What you will do - Check each line of the material below, and copy it if it holds the string "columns".

(Given material)

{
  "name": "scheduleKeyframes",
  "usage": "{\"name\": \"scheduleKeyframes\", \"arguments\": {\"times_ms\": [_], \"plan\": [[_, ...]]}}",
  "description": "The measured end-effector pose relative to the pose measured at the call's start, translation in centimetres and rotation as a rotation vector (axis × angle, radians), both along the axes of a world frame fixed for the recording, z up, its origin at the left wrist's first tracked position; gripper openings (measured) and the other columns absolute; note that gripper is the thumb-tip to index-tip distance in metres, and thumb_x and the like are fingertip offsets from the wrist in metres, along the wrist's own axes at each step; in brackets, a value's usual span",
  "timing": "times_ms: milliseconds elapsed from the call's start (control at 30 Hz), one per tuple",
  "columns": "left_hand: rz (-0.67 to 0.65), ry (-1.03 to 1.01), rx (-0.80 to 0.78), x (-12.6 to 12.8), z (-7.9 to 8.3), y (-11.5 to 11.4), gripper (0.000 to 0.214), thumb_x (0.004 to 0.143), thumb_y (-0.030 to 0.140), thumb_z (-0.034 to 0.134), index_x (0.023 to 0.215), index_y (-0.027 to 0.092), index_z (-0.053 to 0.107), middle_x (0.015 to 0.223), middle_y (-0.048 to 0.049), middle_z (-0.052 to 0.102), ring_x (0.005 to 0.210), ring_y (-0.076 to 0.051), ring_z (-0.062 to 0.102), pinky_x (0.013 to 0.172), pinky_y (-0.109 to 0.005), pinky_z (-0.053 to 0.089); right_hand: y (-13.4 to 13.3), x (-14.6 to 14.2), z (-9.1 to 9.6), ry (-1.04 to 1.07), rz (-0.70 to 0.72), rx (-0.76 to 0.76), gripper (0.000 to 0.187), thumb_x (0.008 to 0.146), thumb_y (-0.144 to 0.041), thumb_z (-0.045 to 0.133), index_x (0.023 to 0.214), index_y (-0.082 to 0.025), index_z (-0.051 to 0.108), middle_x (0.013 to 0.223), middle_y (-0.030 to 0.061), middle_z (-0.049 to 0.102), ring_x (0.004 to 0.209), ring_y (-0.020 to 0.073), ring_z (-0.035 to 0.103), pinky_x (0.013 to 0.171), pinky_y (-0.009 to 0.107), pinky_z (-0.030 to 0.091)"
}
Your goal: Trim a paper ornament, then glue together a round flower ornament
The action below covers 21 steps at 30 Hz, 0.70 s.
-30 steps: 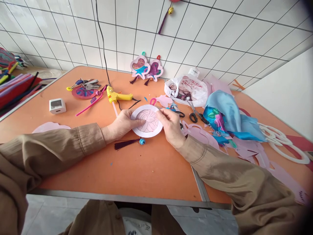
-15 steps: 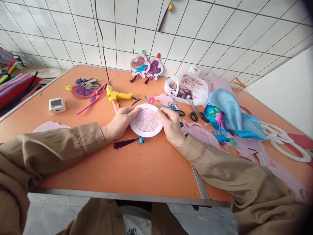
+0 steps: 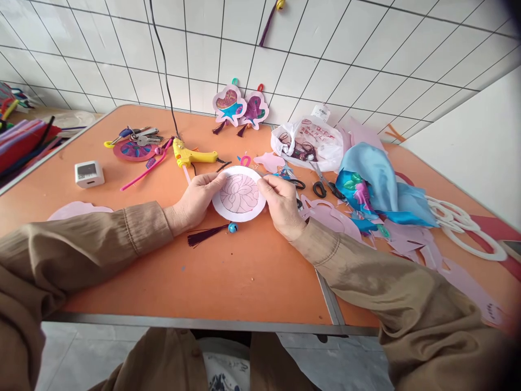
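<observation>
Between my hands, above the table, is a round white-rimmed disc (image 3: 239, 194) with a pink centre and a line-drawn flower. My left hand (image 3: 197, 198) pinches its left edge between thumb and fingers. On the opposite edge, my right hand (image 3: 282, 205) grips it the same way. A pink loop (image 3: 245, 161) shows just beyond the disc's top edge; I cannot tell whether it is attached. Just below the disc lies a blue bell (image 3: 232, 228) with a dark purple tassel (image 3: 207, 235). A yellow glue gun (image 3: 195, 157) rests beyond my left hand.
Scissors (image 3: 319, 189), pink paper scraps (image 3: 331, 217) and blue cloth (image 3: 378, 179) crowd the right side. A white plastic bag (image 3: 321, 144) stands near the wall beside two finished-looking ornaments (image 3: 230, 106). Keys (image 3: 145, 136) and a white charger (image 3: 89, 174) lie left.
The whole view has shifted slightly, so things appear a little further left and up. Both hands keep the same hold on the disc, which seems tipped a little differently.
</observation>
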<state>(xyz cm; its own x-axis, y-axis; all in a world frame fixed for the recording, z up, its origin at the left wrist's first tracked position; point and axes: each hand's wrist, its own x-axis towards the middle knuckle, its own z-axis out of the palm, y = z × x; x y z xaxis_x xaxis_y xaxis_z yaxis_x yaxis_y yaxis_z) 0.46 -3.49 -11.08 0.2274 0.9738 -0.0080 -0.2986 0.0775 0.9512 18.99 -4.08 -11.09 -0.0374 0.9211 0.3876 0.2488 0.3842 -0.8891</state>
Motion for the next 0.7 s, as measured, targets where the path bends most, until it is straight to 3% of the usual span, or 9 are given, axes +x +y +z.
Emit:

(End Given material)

Result -
  "description": "The measured end-effector pose relative to the pose measured at the call's start, translation in centimetres and rotation as a rotation vector (axis × angle, radians), both along the axes of a world frame fixed for the recording, z up, its origin at the left wrist's first tracked position; gripper openings (measured) and the other columns absolute; note that gripper is the thumb-tip to index-tip distance in metres, and thumb_x and the like are fingertip offsets from the wrist in metres, along the wrist's own axes at each step; in brackets, a value's usual span",
  "columns": "left_hand: rz (-0.67 to 0.65), ry (-1.03 to 1.01), rx (-0.80 to 0.78), x (-12.6 to 12.8), z (-7.9 to 8.3), y (-11.5 to 11.4), gripper (0.000 to 0.214), thumb_x (0.004 to 0.143), thumb_y (-0.030 to 0.140), thumb_z (-0.034 to 0.134), index_x (0.023 to 0.215), index_y (-0.027 to 0.092), index_z (-0.053 to 0.107), middle_x (0.015 to 0.223), middle_y (-0.048 to 0.049), middle_z (-0.052 to 0.102), ring_x (0.005 to 0.210), ring_y (-0.076 to 0.051), ring_z (-0.062 to 0.102), pinky_x (0.013 to 0.172), pinky_y (-0.109 to 0.005), pinky_z (-0.053 to 0.089); right_hand: y (-13.4 to 13.3), x (-14.6 to 14.2), z (-9.1 to 9.6), ry (-1.04 to 1.07), rz (-0.70 to 0.72), rx (-0.76 to 0.76), gripper (0.000 to 0.187), thumb_x (0.008 to 0.146), thumb_y (-0.144 to 0.041), thumb_z (-0.045 to 0.133), index_x (0.023 to 0.214), index_y (-0.082 to 0.025), index_z (-0.051 to 0.108), middle_x (0.013 to 0.223), middle_y (-0.030 to 0.061), middle_z (-0.049 to 0.102), ring_x (0.004 to 0.209), ring_y (-0.020 to 0.073), ring_z (-0.035 to 0.103), pinky_x (0.013 to 0.171), pinky_y (-0.009 to 0.107), pinky_z (-0.030 to 0.091)"

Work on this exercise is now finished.